Problem description:
The listing below is to be copied exactly, with pictures excluded.

#####

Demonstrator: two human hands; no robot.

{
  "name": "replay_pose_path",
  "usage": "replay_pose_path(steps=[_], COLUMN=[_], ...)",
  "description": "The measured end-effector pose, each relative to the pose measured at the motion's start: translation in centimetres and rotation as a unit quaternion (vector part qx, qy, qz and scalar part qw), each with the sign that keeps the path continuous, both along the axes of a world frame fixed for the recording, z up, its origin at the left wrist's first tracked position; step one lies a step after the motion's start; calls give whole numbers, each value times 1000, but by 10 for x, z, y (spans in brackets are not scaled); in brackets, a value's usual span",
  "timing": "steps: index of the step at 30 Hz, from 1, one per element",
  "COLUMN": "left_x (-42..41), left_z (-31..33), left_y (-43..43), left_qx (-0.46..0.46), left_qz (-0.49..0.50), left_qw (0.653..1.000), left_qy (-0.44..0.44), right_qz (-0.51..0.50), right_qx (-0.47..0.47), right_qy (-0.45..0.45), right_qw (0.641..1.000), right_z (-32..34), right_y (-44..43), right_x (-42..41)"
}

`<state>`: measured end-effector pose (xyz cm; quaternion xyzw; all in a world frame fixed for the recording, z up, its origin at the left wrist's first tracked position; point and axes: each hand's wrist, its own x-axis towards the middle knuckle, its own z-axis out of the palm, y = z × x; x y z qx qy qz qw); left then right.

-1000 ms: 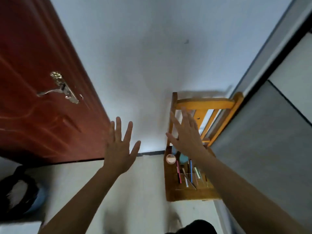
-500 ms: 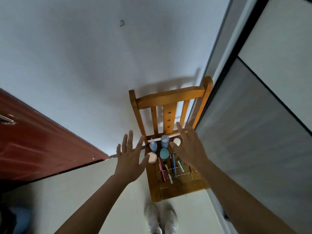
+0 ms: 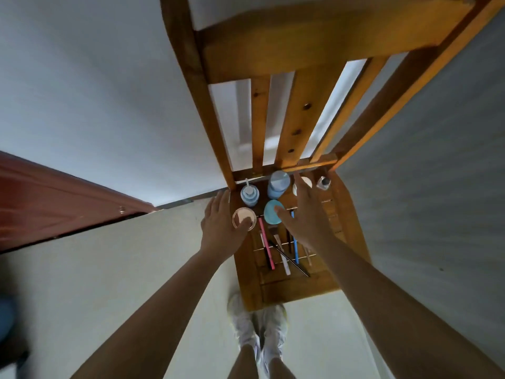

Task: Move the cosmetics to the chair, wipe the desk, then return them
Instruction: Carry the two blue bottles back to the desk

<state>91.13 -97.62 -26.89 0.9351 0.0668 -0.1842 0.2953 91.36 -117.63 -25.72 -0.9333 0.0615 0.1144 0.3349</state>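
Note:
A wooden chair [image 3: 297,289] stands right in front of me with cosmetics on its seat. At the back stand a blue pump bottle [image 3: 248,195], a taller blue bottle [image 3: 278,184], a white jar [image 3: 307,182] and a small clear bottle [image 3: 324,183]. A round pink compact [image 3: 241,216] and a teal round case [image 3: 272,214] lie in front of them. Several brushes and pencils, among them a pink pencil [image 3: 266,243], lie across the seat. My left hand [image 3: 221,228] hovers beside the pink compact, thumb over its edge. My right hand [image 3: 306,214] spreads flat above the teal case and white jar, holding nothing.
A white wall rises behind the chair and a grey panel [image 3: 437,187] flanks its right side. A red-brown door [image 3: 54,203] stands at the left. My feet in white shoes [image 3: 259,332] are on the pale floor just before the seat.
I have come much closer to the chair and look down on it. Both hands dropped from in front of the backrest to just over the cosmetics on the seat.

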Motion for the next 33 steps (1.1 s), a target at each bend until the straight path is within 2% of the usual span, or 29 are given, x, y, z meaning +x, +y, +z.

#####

Solved problem:
Demonstrator: two human hands; no robot.

{
  "name": "replay_pose_path",
  "usage": "replay_pose_path(steps=[_], COLUMN=[_], ...)",
  "description": "The measured end-effector pose, each relative to the pose measured at the motion's start: translation in centimetres and rotation as a unit quaternion (vector part qx, qy, qz and scalar part qw), each with the sign that keeps the path continuous, both along the axes of a world frame fixed for the recording, z up, its origin at the left wrist's first tracked position; step one lies a step after the motion's start; calls give whole numbers, each value times 1000, but by 10 for x, z, y (spans in brackets are not scaled); in brackets, a value's usual span",
  "timing": "steps: index of the step at 30 Hz, from 1, one per element",
  "COLUMN": "left_x (-42..41), left_z (-31..33), left_y (-43..43), left_qx (-0.46..0.46), left_qz (-0.49..0.50), left_qw (0.653..1.000), left_qy (-0.44..0.44), right_qz (-0.51..0.50), right_qx (-0.47..0.47), right_qy (-0.45..0.45), right_qw (0.641..1.000), right_z (-32..34), right_y (-44..43), right_x (-42..41)"
}

`<state>`: measured end-effector pose (xyz cm; quaternion xyzw; all in a world frame fixed for the recording, z up, its origin at the left wrist's first tracked position; point and axes: each hand's wrist, its own x-axis towards the middle knuckle, its own z-axis out of the palm, y = z × x; x y z qx qy qz qw); left then right.

-1000 ms: 
-500 ms: 
+0 ms: 

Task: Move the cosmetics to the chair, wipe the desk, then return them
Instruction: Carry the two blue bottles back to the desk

<state>91.13 -97.62 -26.89 0.9351 0.0668 -0.1842 0.2953 91.36 -117.63 -25.72 -0.9333 0.0615 0.1144 0.3349</state>
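Note:
A wooden chair [image 3: 297,289] stands right in front of me with cosmetics on its seat. At the back stand a blue pump bottle [image 3: 248,195], a taller blue bottle [image 3: 278,184], a white jar [image 3: 307,182] and a small clear bottle [image 3: 324,183]. A round pink compact [image 3: 241,216] and a teal round case [image 3: 272,214] lie in front of them. Several brushes and pencils, among them a pink pencil [image 3: 266,243], lie across the seat. My left hand [image 3: 221,228] hovers beside the pink compact, thumb over its edge. My right hand [image 3: 306,214] spreads flat above the teal case and white jar, holding nothing.
A white wall rises behind the chair and a grey panel [image 3: 437,187] flanks its right side. A red-brown door [image 3: 54,203] stands at the left. My feet in white shoes [image 3: 259,332] are on the pale floor just before the seat.
I have come much closer to the chair and look down on it. Both hands dropped from in front of the backrest to just over the cosmetics on the seat.
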
Motion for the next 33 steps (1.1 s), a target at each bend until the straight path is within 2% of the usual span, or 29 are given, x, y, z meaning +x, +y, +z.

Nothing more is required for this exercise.